• neredeyse bir antikahraman olarak yaratılmış olan jorg of ancrath'ın kendi gözünden anlatılan bu üçleme, klasik fantastik edebiyat kalıplarının biraz dışında bir lezzette. konu olarak dünyamızın ileriki bir tarihinde, insanoğlunun gelişmiş medeniyetinin sonrasında (taşlar ve sopalarla) geçiyor. başta jorg'un kişisel intikam ve hükümdarlık macerası olarak başlayan öykü, modern insanın gelişen teknolojisiyle birlikte gerçekliği "bozması" ile değişen kuralların bir sonucu olarak ortaya çıkan "dead king" tehdidiyle devam ediyor. aslında jorg ve seri kendini en güzel şöyle özetliyor;

    -'two dozen - and yet you killed all but one?' the provost arched a brow and set ger quill down again as if unwilling to record a falsehood
    + 'dear lady, i killed them from youngest child to oldest woman, and when i was done i blunted three axes dismembering their corpses. i am jorg of ancrath - i burned ten thousand in gelleth and didn't think it too many'
    i gave her my bow and turned to leave.
  • günümüzden çok sonra geçmekte olan fantastik bir mark lawrence serisi.

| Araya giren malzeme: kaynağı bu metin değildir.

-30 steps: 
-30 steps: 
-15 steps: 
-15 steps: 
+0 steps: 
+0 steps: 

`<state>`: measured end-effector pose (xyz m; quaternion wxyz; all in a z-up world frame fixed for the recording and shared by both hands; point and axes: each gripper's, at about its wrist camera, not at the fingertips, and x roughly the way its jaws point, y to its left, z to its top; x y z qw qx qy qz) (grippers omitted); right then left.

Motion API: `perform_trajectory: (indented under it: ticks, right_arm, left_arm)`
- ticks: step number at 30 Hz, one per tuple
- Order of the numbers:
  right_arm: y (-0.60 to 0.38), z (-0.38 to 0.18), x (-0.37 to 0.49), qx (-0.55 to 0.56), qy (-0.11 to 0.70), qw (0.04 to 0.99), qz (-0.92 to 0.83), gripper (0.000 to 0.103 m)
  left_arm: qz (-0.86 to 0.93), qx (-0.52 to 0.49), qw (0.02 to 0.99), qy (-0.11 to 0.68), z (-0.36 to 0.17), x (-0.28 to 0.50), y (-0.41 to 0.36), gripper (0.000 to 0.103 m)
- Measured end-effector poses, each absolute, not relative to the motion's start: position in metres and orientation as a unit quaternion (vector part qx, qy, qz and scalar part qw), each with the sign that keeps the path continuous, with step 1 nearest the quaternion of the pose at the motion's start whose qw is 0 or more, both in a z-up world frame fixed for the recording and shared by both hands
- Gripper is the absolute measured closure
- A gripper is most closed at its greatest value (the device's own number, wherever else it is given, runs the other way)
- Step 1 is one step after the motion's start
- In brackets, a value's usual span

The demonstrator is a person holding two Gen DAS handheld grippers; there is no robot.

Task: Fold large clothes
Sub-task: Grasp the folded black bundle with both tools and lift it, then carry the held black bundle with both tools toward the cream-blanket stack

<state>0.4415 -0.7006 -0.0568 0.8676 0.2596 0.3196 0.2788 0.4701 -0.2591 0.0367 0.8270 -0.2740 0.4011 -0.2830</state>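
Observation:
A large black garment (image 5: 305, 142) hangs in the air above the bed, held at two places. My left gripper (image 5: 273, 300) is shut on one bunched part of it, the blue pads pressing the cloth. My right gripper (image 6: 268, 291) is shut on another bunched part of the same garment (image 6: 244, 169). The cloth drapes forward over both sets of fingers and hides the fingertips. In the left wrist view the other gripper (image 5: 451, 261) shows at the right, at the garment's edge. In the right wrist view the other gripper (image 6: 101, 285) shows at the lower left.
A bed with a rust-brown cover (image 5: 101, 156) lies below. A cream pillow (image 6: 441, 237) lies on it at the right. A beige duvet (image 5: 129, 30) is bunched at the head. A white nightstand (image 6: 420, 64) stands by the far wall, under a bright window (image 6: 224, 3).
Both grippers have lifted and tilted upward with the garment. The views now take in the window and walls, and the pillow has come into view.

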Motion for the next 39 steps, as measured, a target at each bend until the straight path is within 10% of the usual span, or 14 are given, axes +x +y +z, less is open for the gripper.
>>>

    seri oldukça akıcı yazılmış olmakla birlikte karanlık ve vahşi bir ortama sahiptir.
    özellikle ikinci kitap olan king of thorns'da jorg'un köpeği ile yaşadıkları insanın tüylerini diken diken eder.

    serinin gözümdeki tek kusuru ise koca koca birliklerin çok basit yok edilmiş olmasıdır.
  • hem zekice kurgulanmış hem de fazlasıyla fantastik bir roman serisi. son kitabından sonra ayrıca edit girilecektir.
  • “ en iyi işkenceciler ödleklerden çıkar. ödlekler korkuyu idrak etmişlerdir ve kullanmasını bilirler. kahramanlara gelince, onlar berbat işkenceci olur. normal bir insanı neyin güdümlediğini ayırt edemezler. her şeyi yanlış anlarlar. gururuna leke çalmaktan daha kötü bir şey akıllarına gelmez. öte yandan bir korkak seni bir tabureye bağlar ve altına ağır tutuşan bir ateş yakıverir. ben ne bir kahramanım ne de bir korkak ama elimdekini kullanmasını bilirim.”